Nitty Scott On What Independence Means To Her
The ingenious Nitty Scott writes about her feelings on what it means to be independent.
It all started when I was 17-years-old, looking out of a rainy window in my bedroom. The black nimbus of depression I had successfully dodged all my life finally took over and formally introduced itself. I had known shit was dysfunctional from the moment I was old enough to grasp it. But all my life up until that point, I had navigated my heavy childhood trauma by being an overachiever and over-compensator — a “LOOK AT ME NOT BEING A STATISTICAL PRODUCT OF MY ENVIRONMENT!” — kind of kid. I even remember when an elementary school counselor once told me that my parent’s ugly divorce “wasn’t my fault” — I looked at her blankly and said, “I know!” Offended that I was actually expected to blame myself for the shitty world the adults around me had created. In my mind, I kept repeating to myself, “I am not troubled! I am not bound for failure!”
I was able to maintain this attitude for a long time, well into high school. Despite repeated sexual abuse, a revolving door of toxic step-dads and step-moms, nine different schools by 11th grade and parents with dogmatic, conflicting religious beliefs — I still managed to “not act out”. I was a thriving creative writing major at an art school, working at Disney World as a character performer and truly striving to make everyone around me proud. But my gentle spirit was broken by a final injustice; the straw that broke my back and sent me spiraling into deep psychological distress.
I was gay—bisexual, really—but we won’t unpack that and that was simply unacceptable in any of my multiple households.

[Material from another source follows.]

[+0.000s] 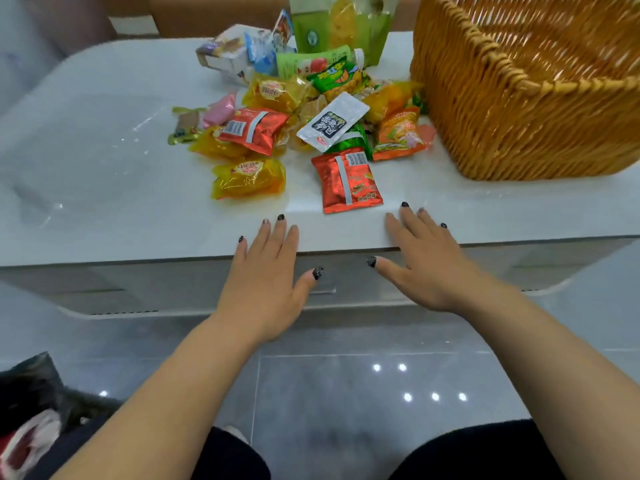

I scrambled to hide my relationships and “unnatural” feelings as much as possible. I was even blackmailed on several occasions by people who threatened to tell my parents. I was always nervous of being outed, targeted by teachers and an angry ex-boyfriend who felt insulted by my orientation. I couldn’t even talk about it without revealing myself in the process. My grades suffered, I crashed my car, lost my whimsical Disney job, started to experiment with drugs and wrote a lot of poetry and music. Sitting through arbitrary church sermons became unbearable, and I struggled to understand how God could create people to be something He fundamentally hated. That black nimbus clouded over me and continued to unravel as I shrunk into the terrified little girl I had hidden behind trophies and straight A’s all those years. My parents eventually found out about my orientation and all but literally killed me. I was shamed, physically and emotionally punished, manipulated and humiliated by the people I loved most – for something that even I understood was way beyond my control. It was unbelievable that so many things no longer seemed to count for anything either; like my character, bright future, or good heart. I couldn’t take the bigoted rejection and became suicidal.